Stage 3: Inject malicious scripts. Attackers then inject their dynamic-linx[.]com/chx.js script to websites that they have already compromised.
Stage 4: Brute force credentials. As normal site visitors open infected web pages, the malicious script is loaded. Behind the scenes, the visitors’ browsers conduct a distributed brute force attack on thousands of target sites without any active involvement from attackers.

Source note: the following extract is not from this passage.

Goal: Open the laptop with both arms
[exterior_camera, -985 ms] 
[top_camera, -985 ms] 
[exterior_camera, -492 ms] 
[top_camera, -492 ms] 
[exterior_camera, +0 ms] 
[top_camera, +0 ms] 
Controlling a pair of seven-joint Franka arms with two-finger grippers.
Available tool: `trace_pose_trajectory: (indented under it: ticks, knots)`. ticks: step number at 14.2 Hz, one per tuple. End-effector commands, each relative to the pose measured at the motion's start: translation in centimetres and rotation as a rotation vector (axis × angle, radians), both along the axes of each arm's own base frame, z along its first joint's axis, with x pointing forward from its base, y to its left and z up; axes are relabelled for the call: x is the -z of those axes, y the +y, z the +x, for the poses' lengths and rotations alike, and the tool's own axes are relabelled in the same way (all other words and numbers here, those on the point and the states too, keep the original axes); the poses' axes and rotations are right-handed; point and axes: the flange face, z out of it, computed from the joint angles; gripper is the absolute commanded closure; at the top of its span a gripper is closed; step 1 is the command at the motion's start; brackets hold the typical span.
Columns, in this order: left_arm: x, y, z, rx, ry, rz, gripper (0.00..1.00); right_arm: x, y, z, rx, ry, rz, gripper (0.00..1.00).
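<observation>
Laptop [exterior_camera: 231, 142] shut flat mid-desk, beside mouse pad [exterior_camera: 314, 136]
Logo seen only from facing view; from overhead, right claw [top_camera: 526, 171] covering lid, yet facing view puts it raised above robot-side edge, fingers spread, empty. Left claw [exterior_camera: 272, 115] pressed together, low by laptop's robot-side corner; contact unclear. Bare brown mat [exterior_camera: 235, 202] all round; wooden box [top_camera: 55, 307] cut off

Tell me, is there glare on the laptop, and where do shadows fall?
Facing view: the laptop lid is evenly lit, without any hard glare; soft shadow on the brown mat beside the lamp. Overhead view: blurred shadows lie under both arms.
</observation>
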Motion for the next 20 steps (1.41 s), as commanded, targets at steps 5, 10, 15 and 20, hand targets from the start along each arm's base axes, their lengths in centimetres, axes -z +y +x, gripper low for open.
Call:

Stage 5: Verify compromised credentials. Bad actors verify brute forced credentials and gain unauthorized access to sites targeted in stage 1.
So, how do attackers actually accomplish a distributed brute force attack from the browsers of completely innocent and unsuspecting website visitors? Let’s take a look at stage 4 in closer detail.
Distributed brute force attack steps:
When a site visitor opens an infected web page, the user’s browser requests a task from the hxxps://dynamic-linx[.]com/getTask.php URL.
If the task exists, it parses the data and obtains the URL of the site to attack along with a valid username and a list of 100 passwords to try.
For every password in the list, the visitor’s browser sends the wp.uploadFile XML-RPC API request to upload a file with encrypted credentials that were used to authenticate this specific request. That’s 100 API requests for each task! If authentication succeeds, a small text file with valid credentials is created in the WordPress uploads directory.
When all the passwords are checked, the script sends a notification to hxxps://dynamic-linx[.]com/completeTask.php that the task with a specific taskId (probably a unique site) and checkId (password batch) has been completed.
Finally, the script requests the next task and processes a new batch of passwords. And so on indefinitely while the infected page is open.
As of Tuesday, the researcher had observed “dozens of thousands of requests” to thousands of unique domains that checked for files uploaded by the visitor browsers. Most files reported 404 web errors, an indication that the login using the guessed password failed. Roughly 0.5 percent of cases returned a 200 response code, leaving open the possibility that password guesses may have been successful. On further inspection, only one of the sites was compromised. The others were using non-standard configurations that returned the 200 response, even for pages that weren’t available.
Over a four-day span ending Tuesday, Sinegubko recorded more than 1,200 unique IP addresses that tried to download the credentials file. Of those, five addresses accounted for over 85 percent of the requests:
IP
%
ASN
146.70.199.169
34.37%
M247, RO
138.199.60.23
28.13%
CDNEXT, GB
138.199.60.32
10.96%
CDNEXT, GB
138.199.60.19
6.54%
CDNEXT, GB
87.121.87.178
5.94%
SOUZA-AS, BR
Last month, the researcher observed one of the addresses—87.121.87.178—hosting a URL used in a cryptojacking attack. One possibility for the change is that the earlier campaign failed because the malicious URL it relied on wasn’t hosted on enough hacked sites and, in response, the same attacker is using the password-cracking script in an attempt to recruit more sites.
As Sinegubko notes, the more recent campaign is significant because it leverages the computers and Internet connections of unwitting visitors who have done nothing wrong. One way end users can stop this is to use NoScript or another tool that blocks JavaScript from running on unknown sites. NoScript breaks enough sites that it’s not suitable for less experienced users, and even those with more experience often find the hassle isn’t worth the benefit. One other possible remedy is to use certain ad blockers.